Betrayed by her husband, a severely depressed young woman gets drawn into the over-the-top festivities at a lavish wedding.
Phoebe Stone, who teaches English literature at a St. Louis college, is plotting her own demise. Her husband, Matt, has left her for another woman, and Phoebe is taking it hard. Indeed, she's determined just where and how she will end it all: at an oceanfront hotel in Newport, where she will lie on a king-sized canopy bed and take a bottle of her cat’s painkillers. At the hotel, Phoebe meets bride-to-be Lila, a headstrong rich girl presiding over her own extravagant six-day wedding celebration. Lila thought she had booked every room in the hotel, and learning of Phoebe's suicidal intentions, she forbids this stray guest from disrupting the nuptials: “No. You definitely can’t kill yourself.
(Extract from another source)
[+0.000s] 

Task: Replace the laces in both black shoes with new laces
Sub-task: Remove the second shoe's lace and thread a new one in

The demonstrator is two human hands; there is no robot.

This is my wedding week.” After the punchy opening, a grim flashback to the meltdown of Phoebe's marriage temporarily darkens the mood, but things pick up when spoiled Lila interrupts Phoebe's preparations and sweeps her up in the wedding juggernaut. The slide from earnest drama to broad farce is somewhat jarring, but from this point on, Espach crafts an enjoyable—if overstuffed—comedy of manners. When the original maid of honor drops out, Phoebe is persuaded, against her better judgment, to take her place. There’s some fun to be had here: The wedding party—including groom-to-be Gary, a widower, and his 11-year-old daughter—takes surfing lessons; the women in the group have a session with a Sex Woman. But it all goes on too long, and the humor can seem forced, reaching a low point when someone has sex with the vintage wedding car (you don’t want to know the details). Later, when two characters have a meet-cute in a hot tub, readers will guess exactly how the marriage plot resolves.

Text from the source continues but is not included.